START DATA SEGMENT

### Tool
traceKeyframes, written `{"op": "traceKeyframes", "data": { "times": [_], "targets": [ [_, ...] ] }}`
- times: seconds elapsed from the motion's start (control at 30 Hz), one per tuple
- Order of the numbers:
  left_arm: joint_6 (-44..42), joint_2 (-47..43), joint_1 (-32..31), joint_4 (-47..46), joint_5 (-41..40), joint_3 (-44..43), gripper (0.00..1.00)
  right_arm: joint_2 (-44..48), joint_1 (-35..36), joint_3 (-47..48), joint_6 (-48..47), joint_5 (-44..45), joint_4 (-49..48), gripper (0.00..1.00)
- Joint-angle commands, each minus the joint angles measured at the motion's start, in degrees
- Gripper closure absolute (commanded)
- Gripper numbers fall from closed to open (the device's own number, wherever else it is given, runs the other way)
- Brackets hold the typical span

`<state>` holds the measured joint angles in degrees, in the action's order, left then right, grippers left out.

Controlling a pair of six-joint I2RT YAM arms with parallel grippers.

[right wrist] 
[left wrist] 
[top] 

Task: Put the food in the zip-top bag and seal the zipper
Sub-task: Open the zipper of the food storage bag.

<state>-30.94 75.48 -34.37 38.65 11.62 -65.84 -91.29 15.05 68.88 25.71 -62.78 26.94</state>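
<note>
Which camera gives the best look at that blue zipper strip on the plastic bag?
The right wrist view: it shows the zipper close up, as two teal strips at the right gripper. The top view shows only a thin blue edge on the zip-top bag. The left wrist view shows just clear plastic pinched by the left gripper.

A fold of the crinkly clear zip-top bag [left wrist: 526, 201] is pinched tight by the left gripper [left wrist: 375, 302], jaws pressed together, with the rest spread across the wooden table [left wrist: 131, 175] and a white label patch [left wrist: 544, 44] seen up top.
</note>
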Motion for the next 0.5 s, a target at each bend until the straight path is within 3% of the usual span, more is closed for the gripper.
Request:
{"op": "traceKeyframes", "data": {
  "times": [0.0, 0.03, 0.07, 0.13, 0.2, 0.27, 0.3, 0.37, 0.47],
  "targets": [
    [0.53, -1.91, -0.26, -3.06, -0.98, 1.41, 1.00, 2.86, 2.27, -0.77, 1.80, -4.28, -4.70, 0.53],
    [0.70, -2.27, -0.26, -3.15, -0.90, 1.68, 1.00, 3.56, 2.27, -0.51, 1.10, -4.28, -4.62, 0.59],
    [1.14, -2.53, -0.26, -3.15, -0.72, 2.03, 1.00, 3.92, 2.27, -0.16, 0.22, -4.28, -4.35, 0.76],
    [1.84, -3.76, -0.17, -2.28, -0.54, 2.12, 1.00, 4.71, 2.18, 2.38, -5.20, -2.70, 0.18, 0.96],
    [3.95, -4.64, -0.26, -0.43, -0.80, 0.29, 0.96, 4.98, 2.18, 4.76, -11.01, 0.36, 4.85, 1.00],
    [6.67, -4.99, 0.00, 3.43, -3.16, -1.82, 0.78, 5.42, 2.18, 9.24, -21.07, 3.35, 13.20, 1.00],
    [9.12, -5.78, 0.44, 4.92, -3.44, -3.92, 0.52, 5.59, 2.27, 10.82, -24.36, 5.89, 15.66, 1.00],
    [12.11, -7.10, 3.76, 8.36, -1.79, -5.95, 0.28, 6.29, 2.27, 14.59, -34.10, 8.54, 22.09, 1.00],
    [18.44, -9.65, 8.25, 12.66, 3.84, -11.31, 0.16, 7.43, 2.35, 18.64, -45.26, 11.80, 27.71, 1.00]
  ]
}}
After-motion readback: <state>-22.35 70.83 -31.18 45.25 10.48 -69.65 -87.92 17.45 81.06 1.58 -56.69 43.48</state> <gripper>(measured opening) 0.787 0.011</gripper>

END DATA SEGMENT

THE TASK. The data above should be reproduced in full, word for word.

EXERCISE OUTPUT.
### Tool
traceKeyframes, written `{"op": "traceKeyframes", "data": { "times": [_], "targets": [ [_, ...] ] }}`
- times: seconds elapsed from the motion's start (control at 30 Hz), one per tuple
- Order of the numbers:
  left_arm: joint_6 (-44..42), joint_2 (-47..43), joint_1 (-32..31), joint_4 (-47..46), joint_5 (-41..40), joint_3 (-44..43), gripper (0.00..1.00)
  right_arm: joint_2 (-44..48), joint_1 (-35..36), joint_3 (-47..48), joint_6 (-48..47), joint_5 (-44..45), joint_4 (-49..48), gripper (0.00..1.00)
- Joint-angle commands, each minus the joint angles measured at the motion's start, in degrees
- Gripper closure absolute (commanded)
- Gripper numbers fall from closed to open (the device's own number, wherever else it is given, runs the other way)
- Brackets hold the typical span

`<state>` holds the measured joint angles in degrees, in the action's order, left then right, grippers left out.

Controlling a pair of six-joint I2RT YAM arms with parallel grippers.

[right wrist] 
[left wrist] 
[top] 

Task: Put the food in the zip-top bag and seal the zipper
Sub-task: Open the zipper of the food storage bag.

<state>-30.94 75.48 -34.37 38.65 11.62 -65.84 -91.29 15.05 68.88 25.71 -62.78 26.94</state>
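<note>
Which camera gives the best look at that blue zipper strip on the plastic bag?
The right wrist view: it shows the zipper close up, as two teal strips at the right gripper. The top view shows only a thin blue edge on the zip-top bag. The left wrist view shows just clear plastic pinched by the left gripper.

A fold of the crinkly clear zip-top bag [left wrist: 526, 201] is pinched tight by the left gripper [left wrist: 375, 302], jaws pressed together, with the rest spread across the wooden table [left wrist: 131, 175] and a white label patch [left wrist: 544, 44] seen up top.
</note>
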Motion for the next 0.5 s, a target at each bend until the straight path is within 3% of the usual span, more is closed for the gripper.
Request:
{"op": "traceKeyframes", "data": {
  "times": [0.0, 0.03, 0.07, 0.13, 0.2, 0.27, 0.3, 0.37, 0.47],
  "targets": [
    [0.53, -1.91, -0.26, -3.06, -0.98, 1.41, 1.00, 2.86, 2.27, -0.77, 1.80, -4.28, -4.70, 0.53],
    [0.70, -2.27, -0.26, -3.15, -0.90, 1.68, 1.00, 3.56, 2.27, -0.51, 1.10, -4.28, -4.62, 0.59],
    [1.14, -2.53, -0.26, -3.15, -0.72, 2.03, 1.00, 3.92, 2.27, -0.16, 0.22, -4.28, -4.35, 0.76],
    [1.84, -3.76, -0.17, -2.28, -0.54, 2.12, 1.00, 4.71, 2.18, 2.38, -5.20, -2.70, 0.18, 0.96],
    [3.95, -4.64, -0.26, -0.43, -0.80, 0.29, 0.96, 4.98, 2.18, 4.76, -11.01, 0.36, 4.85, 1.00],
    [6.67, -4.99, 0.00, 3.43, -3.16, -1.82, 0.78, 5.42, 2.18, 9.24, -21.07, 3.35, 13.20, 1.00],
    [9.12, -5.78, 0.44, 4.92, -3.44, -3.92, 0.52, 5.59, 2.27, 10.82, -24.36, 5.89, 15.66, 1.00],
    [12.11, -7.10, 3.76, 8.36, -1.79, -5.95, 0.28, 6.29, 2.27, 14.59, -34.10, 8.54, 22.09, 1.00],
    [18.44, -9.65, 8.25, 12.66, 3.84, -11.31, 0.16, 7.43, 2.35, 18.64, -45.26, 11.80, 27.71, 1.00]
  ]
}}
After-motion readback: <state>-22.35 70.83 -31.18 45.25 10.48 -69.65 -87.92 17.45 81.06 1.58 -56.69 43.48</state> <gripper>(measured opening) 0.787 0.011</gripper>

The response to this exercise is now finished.